INSTALLED VERSIONS ------------------ commit: None python: 3.5.3.final.0 python-bits: 64 OS: Linux OS-release: 4.9.0-6-amd64 machine: x86_64 processor: byteorder: little LC_ALL: None LANG: de_DE.UTF-8 LOCALE: de_DE.UTF-8 pandas: 0.22.0 pytest: None pip: 9.0.1 setuptools: 38.5.2 Cython: None numpy: 1.14.2 scipy: 0.19.0 pyarrow: None xarray: None IPython: None sphinx: None patsy: None dateutil: 2.7.2 pytz: 2018.3 blosc: None bottleneck: None tables: None numexpr: None feather: None matplotlib: 2.2.0 openpyxl: 2.5.0 xlrd: None xlwt: None xlsxwriter: None lxml: None bs4: None html5lib: None sqlalchemy: None pymysql: None psycopg2: None jinja2: None s3fs: None fastparquet: None pandas_gbq: None pandas_datareader: None

Comment From: chris-b1

Thanks for the report - issue seems to be here - raising an error if we reach the end of the string and the hour wasn't 2 digits, which looks unnecessary.

https://github.com/pandas-dev/pandas/blob/7000b899038e9d6559ce80d3c018ec0ad5412efe/pandas/_libs/src/datetime/np_datetime_strings.c#L257

PR to fix welcome - to start with I think could just delete this conditional and see if any tests break (as well as adding new tests)

Comment From: uds5501

@chris-b1 deleting this conditional does solve @johan12345 's issue. But fails multiple tests. I will see if can modify those tests.

Comment From: WillAyd

@jbrockmendel brings up a good point in questioning this in the associated PR. While I understand that the datetime module is parsing that single digit hour for the user, I'm not sure that can be guaranteed across all platforms. In fact, the Python documentation on "%H" from C89 states that it represents a "Hour (24-hour clock) as a zero-padded decimal number", which the example is not.

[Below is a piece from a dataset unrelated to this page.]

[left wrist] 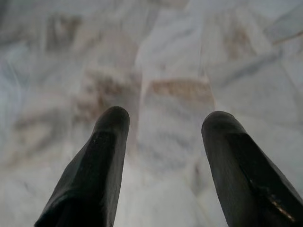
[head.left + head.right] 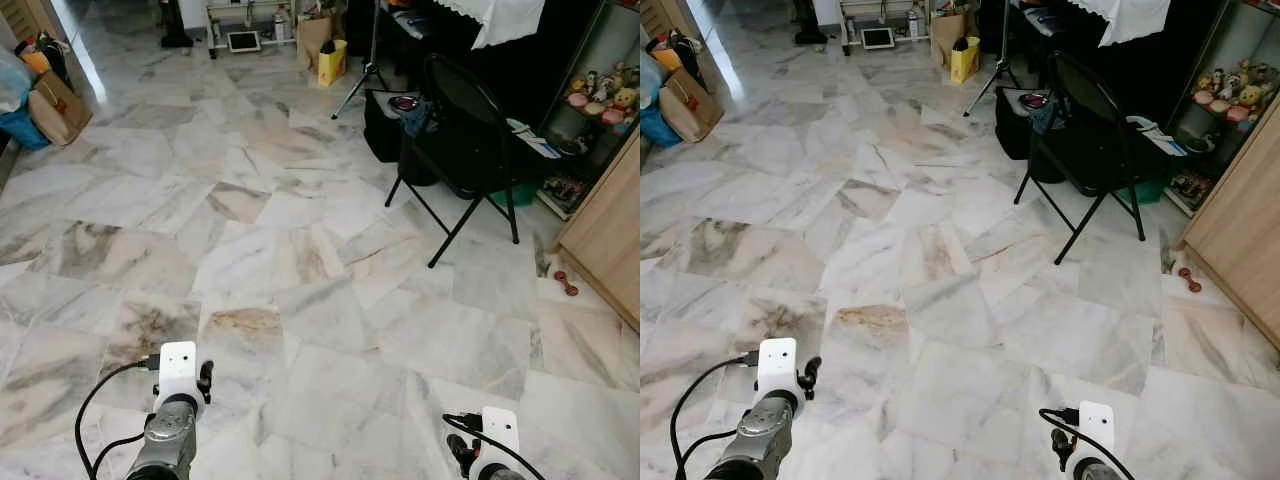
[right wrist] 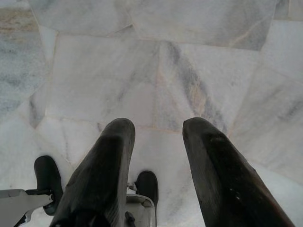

I think if pandas tries to make guarantees about how this gets parsed for non-standard directives that we'd be opening up a can of worms, so I'd vote for no action here.

Source:

https://docs.python.org/3/library/datetime.html#strftime-and-strptime-behavior

Comment From: chris-b1

It appears in POSIX std, strptime will handle missing leading 0s for %H - we already do the same for %m, %d, etc, so I think it's reasonable to expand our parser.

http://pubs.opengroup.org/onlinepubs/009695399/functions/strptime.html

I really only worry about ambigous cases, is there is any risk "2016.05.06 1" is ambiguous with something other than pd.Timestamp('2016-05-05 01:00:00')? (honestly asking)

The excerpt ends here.